物書きのくせに小説が上でラノベが下と言う人もいるが、それは単なる好き嫌いの表明としか思えない。小説とラノベの上下を説明する正当なロジックがあるならぜひご教授願いたい。趣味に上下の別を作ろうとする手合いは感覚でジャッジして後からそれっぽく理論武装しているだけのことが多い。

とはいえそれが偏見であるのは事実だ。徒党を組んでクソリプを送って謝罪させれば溜飲が下がるかもしれない。しかしそれは、「暴力を数の論理で正当化する」ことに他ならないので、オタクに暗い記憶を抱えさせるいじめや差別と大して変わらない。

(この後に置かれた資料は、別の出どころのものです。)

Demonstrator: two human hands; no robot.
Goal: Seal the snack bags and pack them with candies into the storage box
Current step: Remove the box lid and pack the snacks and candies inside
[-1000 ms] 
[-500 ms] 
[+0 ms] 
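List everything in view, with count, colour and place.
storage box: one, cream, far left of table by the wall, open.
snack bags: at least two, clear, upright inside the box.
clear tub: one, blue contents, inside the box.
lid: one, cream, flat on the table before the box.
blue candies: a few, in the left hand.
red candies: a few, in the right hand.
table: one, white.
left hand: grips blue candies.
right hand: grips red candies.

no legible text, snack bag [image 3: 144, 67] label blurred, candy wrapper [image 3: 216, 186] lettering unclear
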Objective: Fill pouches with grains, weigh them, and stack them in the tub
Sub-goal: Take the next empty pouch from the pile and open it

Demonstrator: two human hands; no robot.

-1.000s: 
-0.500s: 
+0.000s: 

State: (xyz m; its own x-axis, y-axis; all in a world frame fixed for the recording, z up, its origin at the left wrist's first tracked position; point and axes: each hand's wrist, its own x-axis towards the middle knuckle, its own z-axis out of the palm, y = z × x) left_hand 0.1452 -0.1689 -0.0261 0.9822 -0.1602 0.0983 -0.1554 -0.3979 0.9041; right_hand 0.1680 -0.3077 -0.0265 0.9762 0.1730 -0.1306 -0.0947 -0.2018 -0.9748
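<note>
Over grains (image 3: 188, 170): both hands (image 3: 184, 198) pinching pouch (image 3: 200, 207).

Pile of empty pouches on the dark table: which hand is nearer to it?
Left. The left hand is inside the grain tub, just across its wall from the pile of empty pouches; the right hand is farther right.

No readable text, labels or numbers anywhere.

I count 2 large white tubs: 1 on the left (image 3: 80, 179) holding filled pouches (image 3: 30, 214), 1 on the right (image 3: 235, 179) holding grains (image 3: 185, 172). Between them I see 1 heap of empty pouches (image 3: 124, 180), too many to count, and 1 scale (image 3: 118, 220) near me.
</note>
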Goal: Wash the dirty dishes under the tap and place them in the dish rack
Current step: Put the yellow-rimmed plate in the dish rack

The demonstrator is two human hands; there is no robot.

何より、ラノベの良さが理解できない人、ラノベを誤解している人が居たところで、自分がそれを好きだという気持ちに何の影響も無いのではないだろうか?

私は「蒲団」を好きになれない人も居ると思う。蛇蝎の如く嫌う人や、好きな奴は変態に違いないと決めてかかる人すら居るかもしれない。

なのでわざわざ自分から紹介したりはしないが、それでも結構好きだという事実は変わらない。それで十分だし、わざわざ矯正して回る必要は無いのではないだろうか。「蒲団」で盛り上がれる世界なんて永遠に来なくていい。でも19歳女学生に「『蒲団』いいですよね!」と話しかけられたらコロッと……いかない。だいぶ怖い。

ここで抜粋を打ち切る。